This story begins with a simple question: Who from Lake County died in World War II?
The answer is complex, or perhaps it’s more accurate to say the answers are complex.
When I asked this question of Lake County’s Veterans’ Service Office, Nancy Mitchell responded with two lists compiled by the National Archive and Records Administration (NARA).
One list shows Army personnel and the other lists the Navy personnel. There are 28 names between the two lists.
The NARA’s Army list provides these names: Clement W. Anderson, Duane L. B. Anderson, Varges Anderson, Donald H. Barnes, Hubert D. Bell, Joseph T. Beuter, Wayland R. Clem, Thomas C. Ferron, Ralph M. Gallette, Lester D. Grigsby, Lawrence E. Harris, A. M. Hendricks Jr., Charles A. Mach, Merwin McKee, Willard G. Megown, Harvey R. Mosher, Charles F. Nordahl, Louis F. Patriquin, Robert W. Pinckney, Edward F. Simons, Donald G. Simpson, Kenneth L. Steadman, Stephen L. Stockton, Charlie C. Williams and Herbert N. Wilson.
From NARA files come the names of Lake County’s Navy, Marine and Coast Guard casualties: Charles H. McBee, Eric C. Peterson and Merrill C. Rannells.

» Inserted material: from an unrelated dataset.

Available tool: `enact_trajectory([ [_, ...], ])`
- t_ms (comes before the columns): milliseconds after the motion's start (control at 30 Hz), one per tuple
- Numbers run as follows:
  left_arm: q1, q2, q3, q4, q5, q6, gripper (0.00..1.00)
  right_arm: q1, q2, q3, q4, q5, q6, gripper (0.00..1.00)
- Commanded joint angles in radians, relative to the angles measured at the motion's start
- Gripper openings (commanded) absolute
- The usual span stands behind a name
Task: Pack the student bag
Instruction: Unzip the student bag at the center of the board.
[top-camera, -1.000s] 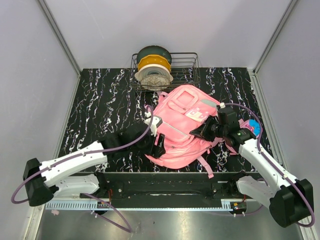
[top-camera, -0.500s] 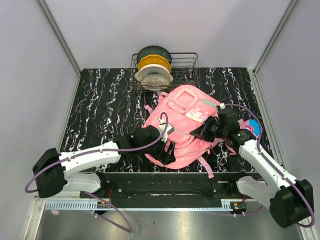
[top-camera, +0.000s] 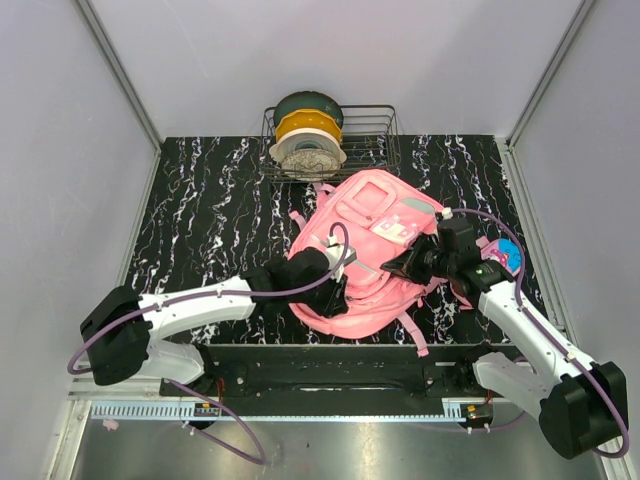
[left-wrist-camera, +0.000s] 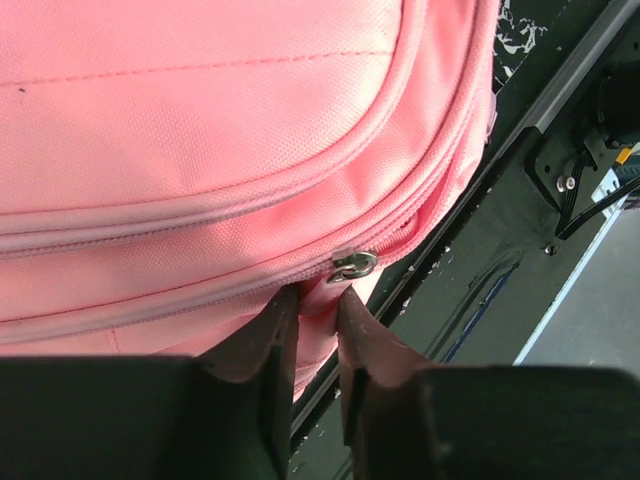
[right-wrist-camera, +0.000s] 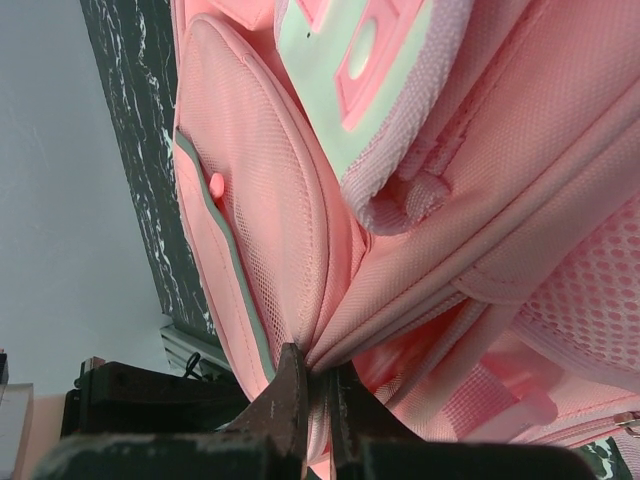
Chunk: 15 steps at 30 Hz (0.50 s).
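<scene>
Bare table (top-camera: 200, 220) left of student bag (top-camera: 365, 200); wire basket (top-camera: 378, 140) crowds behind

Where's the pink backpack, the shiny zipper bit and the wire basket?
pink backpack (top-camera: 365, 205): top external view, on its front pocket.
zipper slider (left-wrist-camera: 353, 265): left wrist view, on its metal ring.
wire basket (top-camera: 372, 140): top external view, on its bare right half.

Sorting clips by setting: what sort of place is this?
Probably a lab robot cell: plain grey walls around a black marbled table, left arm and right arm bolted at its edge.
</scene>
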Motion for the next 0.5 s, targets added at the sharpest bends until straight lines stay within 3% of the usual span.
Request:
enact_trajectory([
  [0,0.003,0.018,0.052,0.106,0.017,-0.012,0.16,0.000,-0.032,0.019,0.140,-0.017,-0.005,0.00],
  [133,0.003,0.003,0.063,0.095,0.006,-0.015,0.11,0.000,-0.029,0.013,0.140,-0.021,-0.008,0.00],
  [233,0.003,-0.016,0.065,0.083,-0.011,-0.011,0.31,0.000,-0.026,0.010,0.147,-0.024,-0.005,0.00],
  [333,0.006,-0.036,0.065,0.082,-0.015,-0.005,0.28,0.001,-0.028,0.007,0.148,-0.026,-0.004,0.00],
  [367,0.005,-0.043,0.065,0.083,-0.016,-0.005,0.25,0.001,-0.029,0.006,0.148,-0.026,-0.004,0.00],
  [400,0.008,-0.046,0.060,0.095,-0.009,-0.003,0.14,0.000,-0.031,0.006,0.150,-0.026,-0.002,0.00],
  [467,0.014,-0.047,0.054,0.114,0.006,-0.006,0.13,0.000,-0.032,0.003,0.150,-0.026,-0.001,0.00],
])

With these names and this information, what else can be learned about these men and their families? Who were their parents, their siblings, their wives and children? Where had they lived in Lake County? When were they born and where did they go to school?
The censuses for 1940, 1930, 1920 and 1910 are available online and filled in pieces of many puzzles.
The Index to Births, Marriages and Deaths in Lake County Newspapers shows that local newspapers published obituaries for the men. More names turned up in the pages of old Lake County newspapers on microfilm at Lakeport Library.
More research shows that the simple original question becomes complex. Some of these men don’t seem to have lived in Lake County at all. Some seem to have had relatives here and used Lake County as a home of record.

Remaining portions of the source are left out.